* [What you should do]:
Write down exactly the lines of the records below, beginning with the first and ending with the line that includes "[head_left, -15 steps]".

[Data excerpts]
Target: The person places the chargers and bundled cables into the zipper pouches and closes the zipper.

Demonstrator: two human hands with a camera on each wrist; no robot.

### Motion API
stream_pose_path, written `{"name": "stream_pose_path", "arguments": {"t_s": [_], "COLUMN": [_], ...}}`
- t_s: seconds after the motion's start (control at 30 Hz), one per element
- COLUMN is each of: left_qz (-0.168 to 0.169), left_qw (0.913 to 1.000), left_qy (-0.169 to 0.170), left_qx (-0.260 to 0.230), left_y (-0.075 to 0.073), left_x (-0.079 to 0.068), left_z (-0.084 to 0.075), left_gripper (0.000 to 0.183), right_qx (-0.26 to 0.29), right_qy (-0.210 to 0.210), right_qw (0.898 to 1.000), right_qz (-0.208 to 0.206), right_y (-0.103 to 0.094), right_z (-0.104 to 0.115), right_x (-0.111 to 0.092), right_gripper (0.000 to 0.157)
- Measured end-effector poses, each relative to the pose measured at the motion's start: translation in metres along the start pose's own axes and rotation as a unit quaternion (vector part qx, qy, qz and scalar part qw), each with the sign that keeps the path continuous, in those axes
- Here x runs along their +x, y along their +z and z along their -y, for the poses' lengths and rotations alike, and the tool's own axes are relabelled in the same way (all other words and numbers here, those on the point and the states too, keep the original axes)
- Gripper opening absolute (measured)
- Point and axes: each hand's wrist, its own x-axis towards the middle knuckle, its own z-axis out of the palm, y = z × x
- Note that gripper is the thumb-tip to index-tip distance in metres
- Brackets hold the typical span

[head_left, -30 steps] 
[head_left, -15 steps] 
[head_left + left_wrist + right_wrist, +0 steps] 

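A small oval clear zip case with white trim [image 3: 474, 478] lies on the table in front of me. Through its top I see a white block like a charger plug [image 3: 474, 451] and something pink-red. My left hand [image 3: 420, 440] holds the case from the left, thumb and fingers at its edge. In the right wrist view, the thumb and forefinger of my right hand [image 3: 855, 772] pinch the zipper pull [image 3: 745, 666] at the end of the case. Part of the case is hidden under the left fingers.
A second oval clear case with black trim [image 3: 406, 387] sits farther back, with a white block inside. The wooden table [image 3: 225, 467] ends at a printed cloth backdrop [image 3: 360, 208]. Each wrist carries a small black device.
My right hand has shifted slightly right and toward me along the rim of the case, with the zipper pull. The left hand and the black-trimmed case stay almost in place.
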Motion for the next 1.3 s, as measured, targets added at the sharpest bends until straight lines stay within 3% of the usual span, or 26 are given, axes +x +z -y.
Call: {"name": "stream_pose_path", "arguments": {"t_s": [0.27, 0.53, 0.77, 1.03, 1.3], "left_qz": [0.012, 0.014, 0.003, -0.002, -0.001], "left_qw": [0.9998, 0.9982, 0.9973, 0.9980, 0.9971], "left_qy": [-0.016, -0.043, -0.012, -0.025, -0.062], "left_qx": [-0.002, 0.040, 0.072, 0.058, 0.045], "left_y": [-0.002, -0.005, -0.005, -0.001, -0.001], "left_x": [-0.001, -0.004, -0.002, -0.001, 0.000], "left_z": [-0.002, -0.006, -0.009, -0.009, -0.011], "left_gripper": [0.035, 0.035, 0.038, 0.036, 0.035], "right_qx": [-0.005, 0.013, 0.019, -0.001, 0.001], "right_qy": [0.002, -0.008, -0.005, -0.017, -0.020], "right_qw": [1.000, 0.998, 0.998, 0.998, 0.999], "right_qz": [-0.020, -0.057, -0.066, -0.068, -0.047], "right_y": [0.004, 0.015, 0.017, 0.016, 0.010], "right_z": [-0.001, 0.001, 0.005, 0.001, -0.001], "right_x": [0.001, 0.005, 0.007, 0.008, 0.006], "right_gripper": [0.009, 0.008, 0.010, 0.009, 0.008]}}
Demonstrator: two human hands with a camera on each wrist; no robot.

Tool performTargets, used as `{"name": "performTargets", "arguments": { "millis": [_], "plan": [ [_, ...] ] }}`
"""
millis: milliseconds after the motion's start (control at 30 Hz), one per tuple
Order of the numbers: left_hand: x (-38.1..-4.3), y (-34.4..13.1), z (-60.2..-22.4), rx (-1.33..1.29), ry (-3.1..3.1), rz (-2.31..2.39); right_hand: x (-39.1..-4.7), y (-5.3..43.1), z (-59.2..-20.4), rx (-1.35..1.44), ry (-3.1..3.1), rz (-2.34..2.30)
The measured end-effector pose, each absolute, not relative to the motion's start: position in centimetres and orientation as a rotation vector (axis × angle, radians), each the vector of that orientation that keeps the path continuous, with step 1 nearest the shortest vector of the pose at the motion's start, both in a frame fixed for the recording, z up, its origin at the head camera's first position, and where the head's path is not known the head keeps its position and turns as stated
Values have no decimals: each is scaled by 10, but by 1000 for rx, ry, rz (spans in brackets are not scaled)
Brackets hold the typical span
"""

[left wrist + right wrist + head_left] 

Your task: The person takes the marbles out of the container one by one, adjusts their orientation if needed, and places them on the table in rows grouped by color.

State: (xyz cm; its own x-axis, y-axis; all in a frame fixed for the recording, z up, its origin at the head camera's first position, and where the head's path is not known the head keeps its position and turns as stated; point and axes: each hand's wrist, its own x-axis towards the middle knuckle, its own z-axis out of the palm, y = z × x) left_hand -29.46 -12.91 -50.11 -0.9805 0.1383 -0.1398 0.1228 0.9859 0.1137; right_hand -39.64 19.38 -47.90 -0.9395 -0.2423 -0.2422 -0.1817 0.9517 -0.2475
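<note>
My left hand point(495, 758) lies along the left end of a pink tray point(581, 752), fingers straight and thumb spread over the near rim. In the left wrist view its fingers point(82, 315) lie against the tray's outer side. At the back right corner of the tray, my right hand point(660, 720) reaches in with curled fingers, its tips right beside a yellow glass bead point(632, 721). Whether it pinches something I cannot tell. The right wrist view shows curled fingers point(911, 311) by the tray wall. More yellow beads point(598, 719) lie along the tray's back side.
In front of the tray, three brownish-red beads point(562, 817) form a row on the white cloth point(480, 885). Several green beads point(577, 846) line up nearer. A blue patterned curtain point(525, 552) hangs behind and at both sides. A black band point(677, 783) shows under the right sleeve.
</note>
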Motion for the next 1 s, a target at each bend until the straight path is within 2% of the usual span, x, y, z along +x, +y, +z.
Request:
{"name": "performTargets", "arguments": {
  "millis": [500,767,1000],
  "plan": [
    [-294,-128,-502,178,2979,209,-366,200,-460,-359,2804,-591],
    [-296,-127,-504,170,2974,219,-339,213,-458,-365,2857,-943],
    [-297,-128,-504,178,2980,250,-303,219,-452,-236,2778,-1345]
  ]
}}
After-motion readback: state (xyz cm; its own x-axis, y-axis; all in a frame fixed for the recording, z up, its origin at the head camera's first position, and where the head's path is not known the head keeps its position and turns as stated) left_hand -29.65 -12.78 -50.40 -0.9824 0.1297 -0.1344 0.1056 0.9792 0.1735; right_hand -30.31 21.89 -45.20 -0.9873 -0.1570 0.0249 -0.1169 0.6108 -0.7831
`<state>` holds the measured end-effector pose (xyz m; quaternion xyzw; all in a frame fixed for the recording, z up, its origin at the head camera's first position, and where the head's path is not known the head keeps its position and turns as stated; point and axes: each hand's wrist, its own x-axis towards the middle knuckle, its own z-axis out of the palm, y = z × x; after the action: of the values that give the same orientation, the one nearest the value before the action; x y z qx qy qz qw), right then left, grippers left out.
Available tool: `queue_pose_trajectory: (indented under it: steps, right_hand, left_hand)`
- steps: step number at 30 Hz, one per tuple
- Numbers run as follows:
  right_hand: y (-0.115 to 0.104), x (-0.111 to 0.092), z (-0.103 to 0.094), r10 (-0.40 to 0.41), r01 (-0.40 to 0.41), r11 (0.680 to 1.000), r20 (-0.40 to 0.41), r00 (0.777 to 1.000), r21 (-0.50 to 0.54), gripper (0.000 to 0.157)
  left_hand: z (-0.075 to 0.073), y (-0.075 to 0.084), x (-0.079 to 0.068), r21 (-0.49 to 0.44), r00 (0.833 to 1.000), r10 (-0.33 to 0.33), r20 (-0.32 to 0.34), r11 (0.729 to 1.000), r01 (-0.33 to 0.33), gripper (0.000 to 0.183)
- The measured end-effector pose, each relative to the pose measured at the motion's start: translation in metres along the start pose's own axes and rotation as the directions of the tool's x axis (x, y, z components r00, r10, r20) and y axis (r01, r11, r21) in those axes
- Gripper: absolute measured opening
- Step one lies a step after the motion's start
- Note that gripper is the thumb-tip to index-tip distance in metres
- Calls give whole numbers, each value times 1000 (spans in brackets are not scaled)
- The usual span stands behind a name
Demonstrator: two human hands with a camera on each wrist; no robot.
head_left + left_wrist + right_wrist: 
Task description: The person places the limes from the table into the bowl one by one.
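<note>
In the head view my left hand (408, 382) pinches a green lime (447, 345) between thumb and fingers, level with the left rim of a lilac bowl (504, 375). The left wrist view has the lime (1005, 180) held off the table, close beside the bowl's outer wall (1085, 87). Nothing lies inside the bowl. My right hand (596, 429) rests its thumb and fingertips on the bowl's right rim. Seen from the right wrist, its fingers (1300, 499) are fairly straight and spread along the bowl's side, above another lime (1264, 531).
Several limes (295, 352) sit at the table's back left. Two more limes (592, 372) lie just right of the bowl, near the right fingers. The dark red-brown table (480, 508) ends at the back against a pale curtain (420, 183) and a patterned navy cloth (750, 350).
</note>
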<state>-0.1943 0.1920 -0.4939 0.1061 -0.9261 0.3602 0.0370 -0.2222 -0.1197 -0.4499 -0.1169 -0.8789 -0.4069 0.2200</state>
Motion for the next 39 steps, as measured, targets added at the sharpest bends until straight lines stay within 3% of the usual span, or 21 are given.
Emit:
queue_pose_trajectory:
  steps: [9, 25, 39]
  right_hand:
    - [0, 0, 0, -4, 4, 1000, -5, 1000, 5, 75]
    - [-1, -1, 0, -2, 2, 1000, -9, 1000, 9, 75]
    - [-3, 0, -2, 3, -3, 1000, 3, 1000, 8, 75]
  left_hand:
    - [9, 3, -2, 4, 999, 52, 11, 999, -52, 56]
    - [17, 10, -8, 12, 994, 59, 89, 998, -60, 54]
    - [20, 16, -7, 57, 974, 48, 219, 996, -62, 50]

* [Exercise answer]:
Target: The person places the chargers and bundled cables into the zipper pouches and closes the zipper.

Demonstrator: two human hands with a camera on each wrist; no robot.

### Motion API
stream_pose_path, written `{"name": "stream_pose_path", "arguments": {"t_s": [_], "COLUMN": [_], ...}}`
- t_s: seconds after the motion's start (control at 30 Hz), one per element
- COLUMN is each of: left_qz (-0.168 to 0.169), left_qw (0.913 to 1.000), left_qy (-0.169 to 0.170), left_qx (-0.260 to 0.230), left_y (-0.075 to 0.073), left_x (-0.079 to 0.068), left_z (-0.084 to 0.075), left_gripper (0.000 to 0.183), right_qx (-0.26 to 0.29), right_qy (-0.210 to 0.210), right_qw (0.898 to 1.000), right_qz (-0.208 to 0.206), right_y (-0.103 to 0.094), right_z (-0.104 to 0.115), right_x (-0.111 to 0.092), right_gripper (0.000 to 0.157)
- Measured end-effector poses, each relative to the pose measured at the motion's start: translation in metres along the start pose's own axes and rotation as a unit quaternion (vector part qx, qy, qz and scalar part qw), each with the sign that keeps the path continuous, in those axes
- Here x runs along their +x, y along their +z and z along their -y, for the poses' lengths and rotations alike, and the tool's own axes are relabelled in the same way (all other words and numbers here, those on the point and the states too, keep the original axes)
- Gripper opening absolute (measured)
- Point and axes: each hand's wrist, its own x-axis towards the middle knuckle, its own z-axis out of the palm, y = z × x
- Note that gripper is the thumb-tip to index-tip distance in metres
- Brackets hold the typical span

[head_left, -30 steps] 
[head_left, -15 steps] 

Work on this exercise has been completed.